The detection functions operate as follows:

```rust
// Located in crates/liteparse/src/extract.rs (lines 501-515)
fn is_buggy_font(font: &Font) -> bool {
    let name = font.postscript_name().unwrap_or("");
    
    // TrueType subset detection
    if name.starts_with("TT") || name.contains("+TT") {
        return true;
    }
    
    // Type 1 six-char prefix + underscore pattern
    if font.font_type() == FontType::Type1 && 
       name.len() > 7 && 
       &name[6..7] == "_" {
        return true;
    }
    
    false
}

fn is_buggy_code_point(code: u32) -> bool {
    // Control characters or Private-Use Area
    code <= 0x1F || (0xE000..=0xF8FF).contains(&code)
}

```

## Summary

- **LiteParse** detects fonts with buggy encoding in [`crates/liteparse/src/extract.rs`](https://github.com/run-llama/liteparse/blob/main/crates/liteparse/src/extract.rs) using the `is_buggy_font` helper at lines 501–515.
- **TrueType subsets** are flagged by `TT` prefixes or `+TT` substrings in PostScript names.
- **Type 1 fonts** with six-character prefixes followed by underscores are marked as unreliable.
- **Character-level filtering** removes control characters (≤ `0x1F`) and Private-Use Area code points (`U+E000`–`U+F8FF`).
- These heuristics execute during character-by-character extraction to sanitize PDF text output.

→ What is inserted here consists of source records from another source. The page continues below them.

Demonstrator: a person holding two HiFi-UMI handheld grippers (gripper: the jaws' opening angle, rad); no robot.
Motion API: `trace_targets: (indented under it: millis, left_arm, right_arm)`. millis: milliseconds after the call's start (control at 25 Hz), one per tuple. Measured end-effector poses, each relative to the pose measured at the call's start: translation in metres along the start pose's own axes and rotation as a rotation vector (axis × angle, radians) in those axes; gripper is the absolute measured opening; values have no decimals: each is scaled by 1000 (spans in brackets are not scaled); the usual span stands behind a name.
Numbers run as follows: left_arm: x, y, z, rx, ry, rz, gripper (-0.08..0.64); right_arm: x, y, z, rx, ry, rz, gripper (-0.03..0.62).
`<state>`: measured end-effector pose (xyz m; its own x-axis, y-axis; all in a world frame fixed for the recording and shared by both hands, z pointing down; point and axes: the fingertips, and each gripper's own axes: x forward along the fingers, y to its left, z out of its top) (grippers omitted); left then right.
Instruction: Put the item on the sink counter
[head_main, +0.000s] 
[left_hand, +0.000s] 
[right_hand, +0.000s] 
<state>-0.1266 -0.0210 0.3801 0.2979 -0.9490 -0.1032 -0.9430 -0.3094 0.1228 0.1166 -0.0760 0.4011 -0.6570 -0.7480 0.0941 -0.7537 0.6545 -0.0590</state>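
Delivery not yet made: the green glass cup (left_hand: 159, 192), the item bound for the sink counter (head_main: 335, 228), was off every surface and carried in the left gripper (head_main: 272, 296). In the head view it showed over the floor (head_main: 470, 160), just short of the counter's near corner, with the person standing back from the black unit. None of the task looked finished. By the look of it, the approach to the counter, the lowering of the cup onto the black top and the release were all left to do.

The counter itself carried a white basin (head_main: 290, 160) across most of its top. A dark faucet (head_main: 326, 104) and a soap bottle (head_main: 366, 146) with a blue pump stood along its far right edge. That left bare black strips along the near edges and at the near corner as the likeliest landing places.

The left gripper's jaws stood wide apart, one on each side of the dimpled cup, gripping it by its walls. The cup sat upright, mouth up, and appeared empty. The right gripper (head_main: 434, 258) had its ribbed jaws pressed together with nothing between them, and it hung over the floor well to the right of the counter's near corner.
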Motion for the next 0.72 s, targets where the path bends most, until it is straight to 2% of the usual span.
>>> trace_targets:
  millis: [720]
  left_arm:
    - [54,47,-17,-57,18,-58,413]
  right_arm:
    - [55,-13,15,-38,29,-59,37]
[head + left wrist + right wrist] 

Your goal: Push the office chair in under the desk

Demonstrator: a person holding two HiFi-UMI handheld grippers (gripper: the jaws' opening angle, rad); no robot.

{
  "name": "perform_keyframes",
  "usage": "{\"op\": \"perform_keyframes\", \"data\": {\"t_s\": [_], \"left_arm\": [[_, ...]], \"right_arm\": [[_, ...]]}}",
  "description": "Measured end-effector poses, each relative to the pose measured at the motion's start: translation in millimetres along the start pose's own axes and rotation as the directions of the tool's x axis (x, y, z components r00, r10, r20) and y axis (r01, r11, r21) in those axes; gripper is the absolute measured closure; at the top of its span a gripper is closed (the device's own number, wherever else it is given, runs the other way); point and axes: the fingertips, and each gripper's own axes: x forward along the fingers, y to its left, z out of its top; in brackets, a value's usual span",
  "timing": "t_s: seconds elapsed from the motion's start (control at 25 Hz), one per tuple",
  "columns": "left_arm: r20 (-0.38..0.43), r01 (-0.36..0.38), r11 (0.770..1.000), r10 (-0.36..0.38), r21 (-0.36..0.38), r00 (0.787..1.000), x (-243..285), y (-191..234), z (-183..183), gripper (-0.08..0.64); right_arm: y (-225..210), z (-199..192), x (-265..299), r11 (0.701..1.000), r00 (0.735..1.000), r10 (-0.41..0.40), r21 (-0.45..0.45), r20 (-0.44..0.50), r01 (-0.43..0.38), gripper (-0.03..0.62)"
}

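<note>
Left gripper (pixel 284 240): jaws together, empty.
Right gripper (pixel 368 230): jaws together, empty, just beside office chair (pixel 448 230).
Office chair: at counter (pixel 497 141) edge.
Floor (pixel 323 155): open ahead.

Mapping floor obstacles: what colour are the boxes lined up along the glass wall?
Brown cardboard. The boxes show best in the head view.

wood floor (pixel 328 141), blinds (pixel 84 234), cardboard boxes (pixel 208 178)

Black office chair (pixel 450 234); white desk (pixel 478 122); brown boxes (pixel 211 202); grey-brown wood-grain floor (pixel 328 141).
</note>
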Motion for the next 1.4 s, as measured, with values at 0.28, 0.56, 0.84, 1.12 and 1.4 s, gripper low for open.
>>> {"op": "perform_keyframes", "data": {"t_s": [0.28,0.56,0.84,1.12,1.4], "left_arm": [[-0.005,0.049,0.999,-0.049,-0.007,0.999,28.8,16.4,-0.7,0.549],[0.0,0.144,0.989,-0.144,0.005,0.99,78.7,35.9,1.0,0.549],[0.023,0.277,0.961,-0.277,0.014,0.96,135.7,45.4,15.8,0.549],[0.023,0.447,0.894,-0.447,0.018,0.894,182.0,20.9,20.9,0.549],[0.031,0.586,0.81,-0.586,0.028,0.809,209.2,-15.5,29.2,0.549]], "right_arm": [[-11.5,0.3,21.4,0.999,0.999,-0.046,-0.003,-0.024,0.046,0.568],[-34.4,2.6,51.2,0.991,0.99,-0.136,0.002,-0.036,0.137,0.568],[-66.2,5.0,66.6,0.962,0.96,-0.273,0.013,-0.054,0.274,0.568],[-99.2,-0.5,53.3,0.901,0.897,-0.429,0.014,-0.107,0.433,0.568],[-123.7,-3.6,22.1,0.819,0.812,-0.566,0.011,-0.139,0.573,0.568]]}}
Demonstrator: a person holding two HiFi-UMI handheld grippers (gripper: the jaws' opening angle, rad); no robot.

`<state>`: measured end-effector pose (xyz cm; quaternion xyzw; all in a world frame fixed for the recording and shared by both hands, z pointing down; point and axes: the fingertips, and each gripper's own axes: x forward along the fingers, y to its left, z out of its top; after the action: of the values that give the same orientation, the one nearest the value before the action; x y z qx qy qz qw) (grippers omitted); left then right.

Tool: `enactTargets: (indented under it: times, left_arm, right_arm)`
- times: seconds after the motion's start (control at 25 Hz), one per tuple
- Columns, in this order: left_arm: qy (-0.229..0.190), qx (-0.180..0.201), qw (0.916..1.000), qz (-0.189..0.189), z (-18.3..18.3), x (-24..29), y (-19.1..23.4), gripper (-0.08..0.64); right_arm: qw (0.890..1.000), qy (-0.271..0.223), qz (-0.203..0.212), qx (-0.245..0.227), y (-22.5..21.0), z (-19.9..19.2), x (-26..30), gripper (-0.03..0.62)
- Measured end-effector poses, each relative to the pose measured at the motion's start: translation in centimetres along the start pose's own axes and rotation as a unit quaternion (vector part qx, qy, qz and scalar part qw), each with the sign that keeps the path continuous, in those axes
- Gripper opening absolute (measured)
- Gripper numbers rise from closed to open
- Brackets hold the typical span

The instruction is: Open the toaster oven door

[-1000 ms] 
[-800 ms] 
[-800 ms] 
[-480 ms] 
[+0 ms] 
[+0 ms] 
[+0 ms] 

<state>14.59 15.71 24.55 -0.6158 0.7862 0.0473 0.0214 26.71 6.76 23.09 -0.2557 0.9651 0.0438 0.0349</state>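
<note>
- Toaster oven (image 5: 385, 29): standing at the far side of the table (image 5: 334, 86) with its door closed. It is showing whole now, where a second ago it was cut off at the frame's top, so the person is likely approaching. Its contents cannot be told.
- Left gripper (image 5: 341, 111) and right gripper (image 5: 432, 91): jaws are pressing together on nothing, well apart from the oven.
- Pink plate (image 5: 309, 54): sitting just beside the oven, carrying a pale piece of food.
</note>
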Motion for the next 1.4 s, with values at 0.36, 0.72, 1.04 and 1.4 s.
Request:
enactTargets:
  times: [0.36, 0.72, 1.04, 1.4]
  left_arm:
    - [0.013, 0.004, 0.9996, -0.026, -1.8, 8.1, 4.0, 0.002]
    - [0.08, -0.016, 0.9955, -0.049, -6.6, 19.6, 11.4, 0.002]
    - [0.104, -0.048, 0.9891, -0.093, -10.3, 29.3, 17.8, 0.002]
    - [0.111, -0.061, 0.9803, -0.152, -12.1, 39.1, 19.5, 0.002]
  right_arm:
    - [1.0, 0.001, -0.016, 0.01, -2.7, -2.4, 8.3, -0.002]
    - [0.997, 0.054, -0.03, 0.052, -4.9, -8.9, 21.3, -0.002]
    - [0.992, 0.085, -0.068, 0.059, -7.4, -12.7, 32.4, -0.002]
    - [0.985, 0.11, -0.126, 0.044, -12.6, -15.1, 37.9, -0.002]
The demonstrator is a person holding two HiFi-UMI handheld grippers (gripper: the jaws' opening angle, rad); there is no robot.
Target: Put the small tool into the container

## Frequently Asked Questions

### What defines a "buggy" font in LiteParse?

A buggy font lacks proper Unicode mapping tables or embeds characters in non-standard code ranges. According to the run-llama/liteparse source code, LiteParse specifically targets TrueType subsets with `TT` naming patterns and Type 1 fonts with truncated PostScript names, as these commonly produce garbled text during extraction.

### Why does LiteParse filter Private-Use Area characters?

PDF producers sometimes map visual glyphs to PUA code points (`U+E000`–`U+F8FF`) when standard encoding tables are corrupted or missing. Since these characters lack universal meaning and render unpredictably across systems, LiteParse treats them as encoding errors and removes them to ensure text consistency.

### How does LiteParse handle control characters during extraction?

Control characters (ASCII values ≤ `0x1F`) are filtered because PDF font bugs often place printable glyphs in these reserved slots. This prevents non-printable or semantically incorrect characters from appearing in the final extracted text.

### What is the difference between TrueType and Type 1 buggy font detection?

TrueType detection relies on PostScript name patterns (`TT` prefix or `+TT` substring), while Type 1 detection checks for a specific six-character prefix followed by an underscore. These distinct patterns reflect different subsetting strategies used by PDF creation tools for each font format.